Potassium (K)
The third macronutrient. The one no GH or KH test measures, the one a freshwater tank can run completely empty on, and the one most cheap fertilisers underdose.
What it is
Potassium is the K in NPK. Plants use it for stomatal regulation, enzyme activation, and turgor — moving water and nutrients around the cells. Unlike Ca and Mg, it contributes nothing to general hardness and slips past the test kits most aquarists use.
Why it matters
Potassium is the macronutrient most aquarium tap water sources are short on, and the one cheap "complete" fertilisers tend to underdose because the per-litre bottle math works out unfavourably.

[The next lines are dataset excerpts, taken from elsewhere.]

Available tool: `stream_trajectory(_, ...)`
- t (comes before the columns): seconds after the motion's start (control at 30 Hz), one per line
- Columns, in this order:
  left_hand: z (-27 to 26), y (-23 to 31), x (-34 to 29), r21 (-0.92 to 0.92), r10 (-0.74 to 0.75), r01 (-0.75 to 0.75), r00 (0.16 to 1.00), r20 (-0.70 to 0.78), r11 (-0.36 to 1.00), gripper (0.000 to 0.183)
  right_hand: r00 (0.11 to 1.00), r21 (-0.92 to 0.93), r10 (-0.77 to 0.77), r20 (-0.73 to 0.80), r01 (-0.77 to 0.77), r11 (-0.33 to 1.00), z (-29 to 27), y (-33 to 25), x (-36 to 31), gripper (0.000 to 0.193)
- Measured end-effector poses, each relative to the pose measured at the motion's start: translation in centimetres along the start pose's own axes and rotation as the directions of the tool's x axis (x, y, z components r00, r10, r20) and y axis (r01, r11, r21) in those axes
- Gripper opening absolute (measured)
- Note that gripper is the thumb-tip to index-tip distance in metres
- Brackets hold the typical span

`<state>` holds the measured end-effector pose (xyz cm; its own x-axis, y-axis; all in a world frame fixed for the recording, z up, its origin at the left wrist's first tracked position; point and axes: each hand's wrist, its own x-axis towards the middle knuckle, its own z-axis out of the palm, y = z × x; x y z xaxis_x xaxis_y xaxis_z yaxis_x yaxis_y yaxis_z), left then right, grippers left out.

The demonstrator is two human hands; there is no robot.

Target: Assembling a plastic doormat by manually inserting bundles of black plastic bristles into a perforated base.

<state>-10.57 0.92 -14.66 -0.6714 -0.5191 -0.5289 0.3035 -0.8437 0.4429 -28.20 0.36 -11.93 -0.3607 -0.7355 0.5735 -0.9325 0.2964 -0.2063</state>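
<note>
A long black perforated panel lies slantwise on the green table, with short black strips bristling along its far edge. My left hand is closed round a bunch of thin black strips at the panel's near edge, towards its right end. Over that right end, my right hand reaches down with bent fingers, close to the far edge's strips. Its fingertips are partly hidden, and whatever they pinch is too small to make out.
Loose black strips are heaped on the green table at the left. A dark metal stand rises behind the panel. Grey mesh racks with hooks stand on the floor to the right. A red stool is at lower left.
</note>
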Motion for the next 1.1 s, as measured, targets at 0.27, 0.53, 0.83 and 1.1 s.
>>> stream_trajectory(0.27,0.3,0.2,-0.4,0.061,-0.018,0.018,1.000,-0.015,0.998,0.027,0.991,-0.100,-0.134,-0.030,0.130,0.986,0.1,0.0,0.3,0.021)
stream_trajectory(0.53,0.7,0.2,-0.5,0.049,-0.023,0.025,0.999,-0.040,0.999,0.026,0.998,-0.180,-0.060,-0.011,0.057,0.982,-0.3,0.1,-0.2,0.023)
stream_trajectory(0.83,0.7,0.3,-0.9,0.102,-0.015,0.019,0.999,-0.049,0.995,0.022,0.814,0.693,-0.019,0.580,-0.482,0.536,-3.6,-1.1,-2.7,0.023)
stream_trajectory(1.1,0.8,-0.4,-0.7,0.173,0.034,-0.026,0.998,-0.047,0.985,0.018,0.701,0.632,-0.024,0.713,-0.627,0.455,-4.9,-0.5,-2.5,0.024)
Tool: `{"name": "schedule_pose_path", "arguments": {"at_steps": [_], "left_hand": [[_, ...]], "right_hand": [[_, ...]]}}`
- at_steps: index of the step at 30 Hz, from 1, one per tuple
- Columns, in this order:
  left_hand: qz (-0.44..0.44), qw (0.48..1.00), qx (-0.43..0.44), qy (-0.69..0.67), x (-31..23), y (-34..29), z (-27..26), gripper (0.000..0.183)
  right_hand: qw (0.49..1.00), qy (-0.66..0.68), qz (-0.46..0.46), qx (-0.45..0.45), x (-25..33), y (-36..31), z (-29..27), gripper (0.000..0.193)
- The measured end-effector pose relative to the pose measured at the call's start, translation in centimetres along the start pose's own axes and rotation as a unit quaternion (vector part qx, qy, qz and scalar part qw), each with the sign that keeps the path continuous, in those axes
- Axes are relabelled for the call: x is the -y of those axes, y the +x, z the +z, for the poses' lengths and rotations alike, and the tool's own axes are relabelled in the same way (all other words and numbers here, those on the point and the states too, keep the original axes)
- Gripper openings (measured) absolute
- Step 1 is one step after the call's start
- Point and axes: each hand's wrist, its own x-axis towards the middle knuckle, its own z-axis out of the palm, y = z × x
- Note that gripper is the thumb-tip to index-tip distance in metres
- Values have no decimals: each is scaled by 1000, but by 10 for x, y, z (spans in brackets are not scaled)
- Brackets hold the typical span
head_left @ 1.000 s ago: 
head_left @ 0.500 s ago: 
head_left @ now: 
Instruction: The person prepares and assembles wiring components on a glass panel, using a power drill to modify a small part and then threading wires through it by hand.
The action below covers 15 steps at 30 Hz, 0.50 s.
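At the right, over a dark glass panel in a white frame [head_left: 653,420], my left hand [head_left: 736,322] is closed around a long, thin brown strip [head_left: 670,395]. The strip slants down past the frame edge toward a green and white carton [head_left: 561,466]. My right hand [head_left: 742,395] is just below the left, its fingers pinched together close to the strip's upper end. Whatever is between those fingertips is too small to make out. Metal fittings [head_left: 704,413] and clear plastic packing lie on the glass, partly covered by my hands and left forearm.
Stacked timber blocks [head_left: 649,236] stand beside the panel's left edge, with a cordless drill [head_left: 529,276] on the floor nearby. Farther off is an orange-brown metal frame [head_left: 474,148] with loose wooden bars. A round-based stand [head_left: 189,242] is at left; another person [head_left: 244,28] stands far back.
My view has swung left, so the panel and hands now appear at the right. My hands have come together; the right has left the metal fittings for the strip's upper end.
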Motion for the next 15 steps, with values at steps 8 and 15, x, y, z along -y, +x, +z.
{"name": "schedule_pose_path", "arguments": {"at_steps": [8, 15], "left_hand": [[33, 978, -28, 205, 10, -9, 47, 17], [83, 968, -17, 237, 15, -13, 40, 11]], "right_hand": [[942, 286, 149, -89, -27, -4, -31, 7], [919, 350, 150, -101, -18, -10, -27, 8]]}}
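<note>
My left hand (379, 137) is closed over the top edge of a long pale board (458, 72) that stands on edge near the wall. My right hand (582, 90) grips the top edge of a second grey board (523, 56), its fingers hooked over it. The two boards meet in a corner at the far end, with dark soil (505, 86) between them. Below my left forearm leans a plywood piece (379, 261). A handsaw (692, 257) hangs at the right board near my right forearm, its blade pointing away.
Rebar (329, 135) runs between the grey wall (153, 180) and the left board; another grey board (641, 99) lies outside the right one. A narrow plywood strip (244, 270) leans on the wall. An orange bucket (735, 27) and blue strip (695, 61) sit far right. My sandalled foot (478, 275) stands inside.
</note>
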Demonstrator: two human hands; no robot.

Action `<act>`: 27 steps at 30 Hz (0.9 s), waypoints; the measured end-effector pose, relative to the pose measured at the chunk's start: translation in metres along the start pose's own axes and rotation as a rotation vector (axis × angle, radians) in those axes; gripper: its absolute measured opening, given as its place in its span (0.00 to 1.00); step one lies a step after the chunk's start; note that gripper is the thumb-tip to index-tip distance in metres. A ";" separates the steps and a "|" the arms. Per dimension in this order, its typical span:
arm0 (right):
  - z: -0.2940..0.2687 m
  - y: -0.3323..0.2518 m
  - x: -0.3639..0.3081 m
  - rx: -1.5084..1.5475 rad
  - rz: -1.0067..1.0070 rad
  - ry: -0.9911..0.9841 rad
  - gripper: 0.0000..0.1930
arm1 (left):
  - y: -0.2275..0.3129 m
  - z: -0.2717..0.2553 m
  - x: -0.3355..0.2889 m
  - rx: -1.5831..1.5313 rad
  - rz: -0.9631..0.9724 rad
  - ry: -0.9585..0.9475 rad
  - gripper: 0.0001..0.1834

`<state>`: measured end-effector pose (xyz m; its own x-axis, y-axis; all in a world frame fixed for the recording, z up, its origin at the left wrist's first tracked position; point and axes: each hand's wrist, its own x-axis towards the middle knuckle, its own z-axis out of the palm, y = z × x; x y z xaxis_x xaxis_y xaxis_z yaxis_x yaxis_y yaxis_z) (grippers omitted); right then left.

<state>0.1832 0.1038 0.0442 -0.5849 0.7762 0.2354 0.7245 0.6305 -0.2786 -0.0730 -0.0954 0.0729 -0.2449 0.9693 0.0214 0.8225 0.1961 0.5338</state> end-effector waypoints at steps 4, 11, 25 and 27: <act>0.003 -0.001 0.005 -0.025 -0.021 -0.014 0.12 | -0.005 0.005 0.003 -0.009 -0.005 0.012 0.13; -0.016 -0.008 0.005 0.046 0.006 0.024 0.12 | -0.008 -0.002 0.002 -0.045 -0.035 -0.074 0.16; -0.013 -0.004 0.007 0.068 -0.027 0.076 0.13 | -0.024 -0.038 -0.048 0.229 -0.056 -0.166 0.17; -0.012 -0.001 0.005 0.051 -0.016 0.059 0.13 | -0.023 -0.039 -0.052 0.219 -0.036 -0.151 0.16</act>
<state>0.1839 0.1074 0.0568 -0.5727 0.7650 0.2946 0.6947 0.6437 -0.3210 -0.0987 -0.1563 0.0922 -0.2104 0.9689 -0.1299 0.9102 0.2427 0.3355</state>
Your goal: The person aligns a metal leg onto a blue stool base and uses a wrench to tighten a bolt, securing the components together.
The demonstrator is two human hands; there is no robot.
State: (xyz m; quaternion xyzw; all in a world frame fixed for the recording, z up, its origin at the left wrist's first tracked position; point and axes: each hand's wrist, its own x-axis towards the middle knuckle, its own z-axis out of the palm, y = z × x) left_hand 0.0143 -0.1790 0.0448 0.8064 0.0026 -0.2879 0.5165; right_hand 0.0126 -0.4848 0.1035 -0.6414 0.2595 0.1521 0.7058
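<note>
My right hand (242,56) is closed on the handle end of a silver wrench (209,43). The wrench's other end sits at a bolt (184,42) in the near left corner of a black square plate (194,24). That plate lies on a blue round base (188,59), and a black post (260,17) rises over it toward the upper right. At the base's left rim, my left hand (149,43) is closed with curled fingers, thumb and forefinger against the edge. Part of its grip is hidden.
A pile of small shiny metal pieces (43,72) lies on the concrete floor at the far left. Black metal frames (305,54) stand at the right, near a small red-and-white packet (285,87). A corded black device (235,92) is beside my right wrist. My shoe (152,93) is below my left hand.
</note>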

A K-deficient planted tank looks healthy until growth slows, then leaf edges develop pinholes that resemble PO₄ deficiency — except PO₄ dosing doesn't fix it.
For the 80% of planted tanks running tap or remineralised RO without supplemental K, the limiting nutrient is almost always potassium.
How to test
JBL Kalium, Sera K — the kits are rarer and slower to read than NO₃/PO₄ kits. Most planted-tank keepers dose K against a target (10–20 mg/L) without testing every week.
What high and low look like
Below 5 mg/L sustained: pinhole damage on older leaves, slow growth, plants that won't respond to N or P dosing. Above 100 mg/L: usually harmless to fish but accumulates fast if you over-dose and skip water changes.
How to fix
Dose potassium sulfate (K₂SO₄) for clean K addition, or potassium nitrate (KNO₃) if you also want NO₃. 1 g K₂SO₄ per 100 L adds ~4.5 mg/L K. Most complete macro fertilisers (Aqua Rebell Makro Basic NPK, Tropica Specialised) include K in the right proportion — the dosing calculator does the bottle math.